- **What you will do**
Pictures left aside, return the lines below exactly, from the one with "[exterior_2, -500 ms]" to the end, including both ends.
********
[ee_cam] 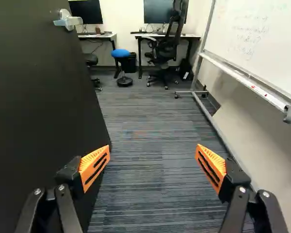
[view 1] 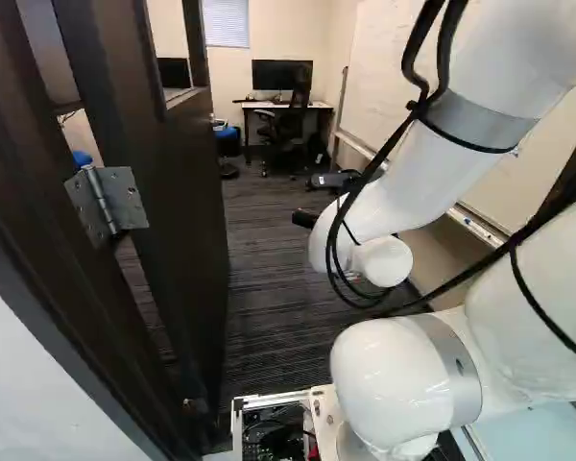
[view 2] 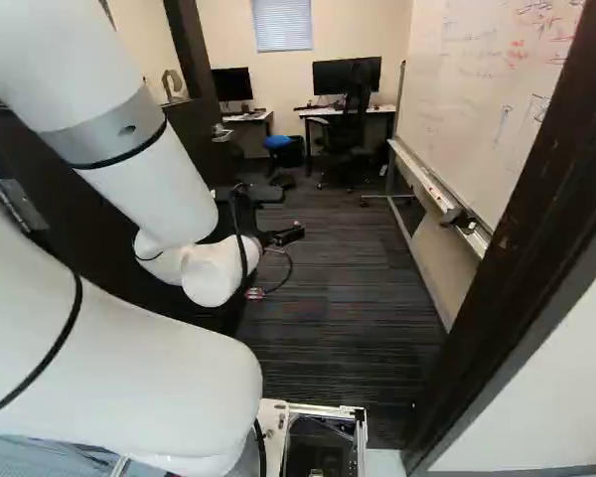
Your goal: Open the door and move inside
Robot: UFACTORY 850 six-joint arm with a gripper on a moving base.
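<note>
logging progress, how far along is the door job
Opening looks done: the tall dark door stands open. In hand: entry, with the black, orange-padded gripper open and empty beyond the dark doorframe. Left: probably driving the silver-railed base, apparently at that frame, fully inside.

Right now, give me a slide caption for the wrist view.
Open gripper beside an open door, with a blue stool, a black office chair and a whiteboard beyond.

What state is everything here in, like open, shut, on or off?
Dark brown door: open, swung into the room
Black gripper with orange pads: open, gripping nothing
Two black monitors: screens dark
White window blind: lowered
Large whiteboard: written on
Black office chair: unoccupied
Round blue-topped stool: upright, unoccupied
</note>
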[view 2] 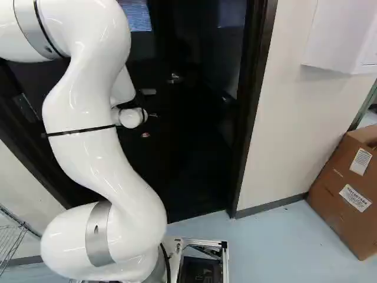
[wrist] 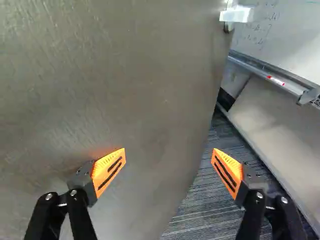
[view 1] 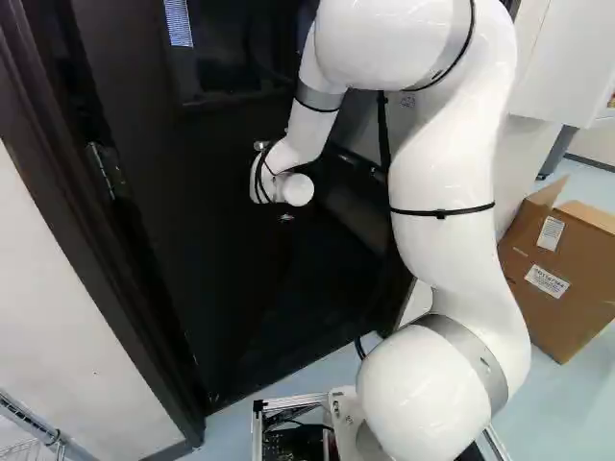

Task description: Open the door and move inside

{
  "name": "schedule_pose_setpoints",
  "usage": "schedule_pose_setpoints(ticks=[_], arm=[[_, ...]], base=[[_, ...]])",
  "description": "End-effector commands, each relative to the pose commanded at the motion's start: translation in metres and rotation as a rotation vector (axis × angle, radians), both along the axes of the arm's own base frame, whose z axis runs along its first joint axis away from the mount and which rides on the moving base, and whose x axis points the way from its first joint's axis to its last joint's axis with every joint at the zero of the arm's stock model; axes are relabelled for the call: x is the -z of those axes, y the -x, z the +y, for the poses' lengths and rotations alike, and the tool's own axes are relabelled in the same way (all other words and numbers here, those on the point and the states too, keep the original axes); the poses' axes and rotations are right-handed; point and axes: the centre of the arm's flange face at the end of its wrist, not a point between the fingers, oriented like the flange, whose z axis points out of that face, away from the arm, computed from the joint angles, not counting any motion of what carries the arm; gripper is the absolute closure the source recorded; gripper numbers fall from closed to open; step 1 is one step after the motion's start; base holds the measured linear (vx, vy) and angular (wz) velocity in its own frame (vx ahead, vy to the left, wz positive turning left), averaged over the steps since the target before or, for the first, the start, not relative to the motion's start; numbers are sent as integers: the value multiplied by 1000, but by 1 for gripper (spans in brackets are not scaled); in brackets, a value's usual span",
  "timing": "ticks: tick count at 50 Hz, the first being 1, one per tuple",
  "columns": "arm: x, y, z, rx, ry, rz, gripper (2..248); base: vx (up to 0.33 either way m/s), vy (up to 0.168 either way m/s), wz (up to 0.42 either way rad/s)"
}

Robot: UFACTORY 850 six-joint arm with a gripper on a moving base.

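The door (wrist: 105, 85) is ajar, its broad face filling the space ahead of the tool (wrist: 169, 154) and lying over one of its two fingers. The tool stands open and empty, its orange pads (wrist: 109, 169) spread well apart. One pad is close against the door's face, though I cannot tell whether it touches; the other is past the free edge, over the carpet (wrist: 197, 210) of the room beyond. That straddling pose looks meant for pushing or hooking the panel by its edge rather than turning a handle, which makes sense if the latch is already free.

Past the edge, farther ahead of the tool, are a whiteboard (wrist: 285, 35) and its tray (wrist: 260, 67) with a marker (wrist: 276, 80) lying on it, kept there to be handy for writing. A silver fitting (wrist: 236, 14) shows near the door's edge, ahead of the tool.

Behind the tool, the arm (view 1: 447, 173) reaches forward from the base, probably so the door can be swung before the base drives in. The door frame (view 2: 253, 106) and a cardboard box (view 2: 347, 188) stand to the tool's right; the frame looks the likelier thing to catch.
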Motion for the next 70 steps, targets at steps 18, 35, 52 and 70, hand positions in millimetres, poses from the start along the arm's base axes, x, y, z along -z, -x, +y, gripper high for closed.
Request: schedule_pose_setpoints(ticks=[18,35,52,70], arm=[[1,-2,23,-52,6,-8,3],[2,-3,45,-102,11,-17,3],[3,-4,67,-150,16,-26,3],[5,-5,90,-195,18,-36,3]], base=[[0,0,0],[0,0,0],[0,0,0],[0,0,0]])
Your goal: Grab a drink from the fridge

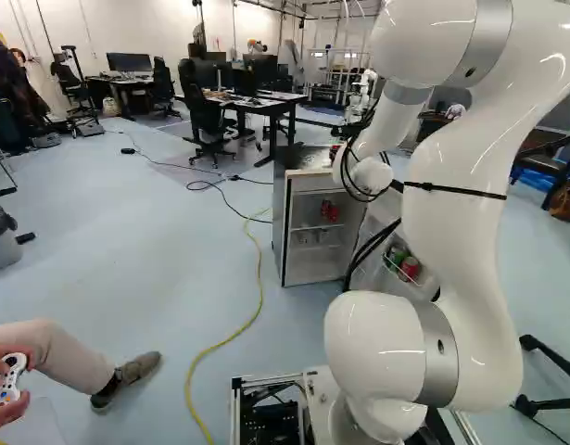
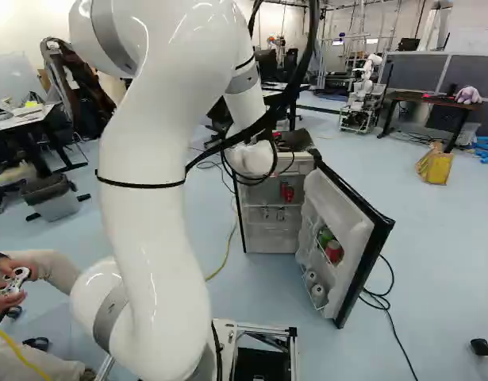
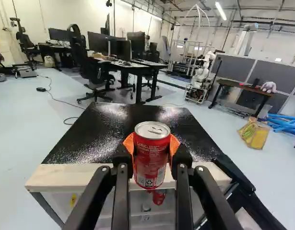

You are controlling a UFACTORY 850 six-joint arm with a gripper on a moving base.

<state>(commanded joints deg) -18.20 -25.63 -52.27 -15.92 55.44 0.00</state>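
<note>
With the can (image 3: 152,165) gripped upright between your fingers (image 3: 151,147) at the front of the fridge (image 3: 85,143), you should draw it back slowly and level, avoiding the open door (image 2: 336,213).

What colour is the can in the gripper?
The soda can is red with a silver top, clearest in the wrist view.

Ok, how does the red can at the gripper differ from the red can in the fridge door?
The held can is clamped between the orange pads; the door can sits in the open fridge door. The held can is alone; the door can has a green can beside it. Both are red.
</note>
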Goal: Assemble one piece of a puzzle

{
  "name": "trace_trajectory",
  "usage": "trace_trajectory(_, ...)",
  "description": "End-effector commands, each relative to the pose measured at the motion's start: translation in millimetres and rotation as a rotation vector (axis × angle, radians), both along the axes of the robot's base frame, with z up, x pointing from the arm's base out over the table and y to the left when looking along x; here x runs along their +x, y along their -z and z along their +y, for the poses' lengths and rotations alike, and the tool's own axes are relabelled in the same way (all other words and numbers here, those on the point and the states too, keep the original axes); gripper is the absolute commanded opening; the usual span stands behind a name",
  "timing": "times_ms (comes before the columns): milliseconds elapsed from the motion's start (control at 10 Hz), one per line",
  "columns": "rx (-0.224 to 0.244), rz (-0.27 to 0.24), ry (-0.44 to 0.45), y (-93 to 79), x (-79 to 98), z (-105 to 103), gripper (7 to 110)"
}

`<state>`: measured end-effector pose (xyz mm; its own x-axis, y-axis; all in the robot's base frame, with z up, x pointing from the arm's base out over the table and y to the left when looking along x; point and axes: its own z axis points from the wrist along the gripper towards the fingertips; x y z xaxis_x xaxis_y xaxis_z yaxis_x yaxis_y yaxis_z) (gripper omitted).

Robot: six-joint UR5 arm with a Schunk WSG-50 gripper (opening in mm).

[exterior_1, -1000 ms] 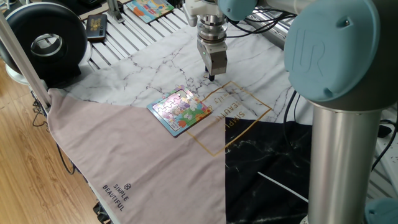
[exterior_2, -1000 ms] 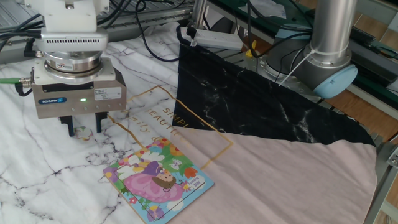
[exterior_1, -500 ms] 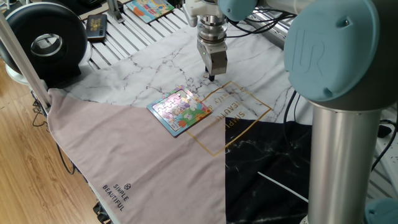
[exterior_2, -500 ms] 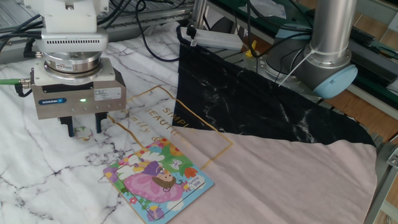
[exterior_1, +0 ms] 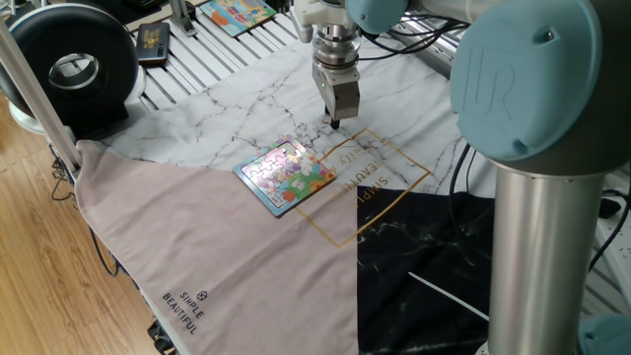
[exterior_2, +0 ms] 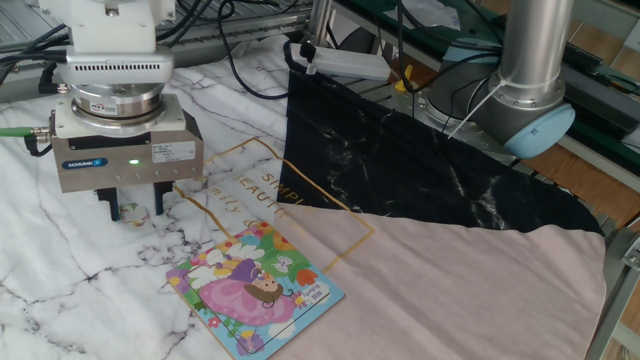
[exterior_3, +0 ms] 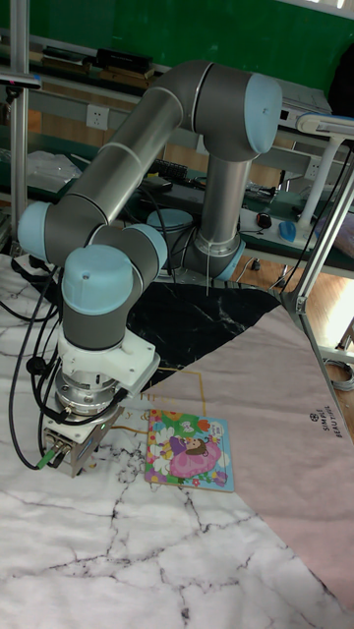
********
- **Result below**
[exterior_2, -500 ms] 
[exterior_1, +0 ms] 
[exterior_2, +0 ms] 
[exterior_3, +0 ms] 

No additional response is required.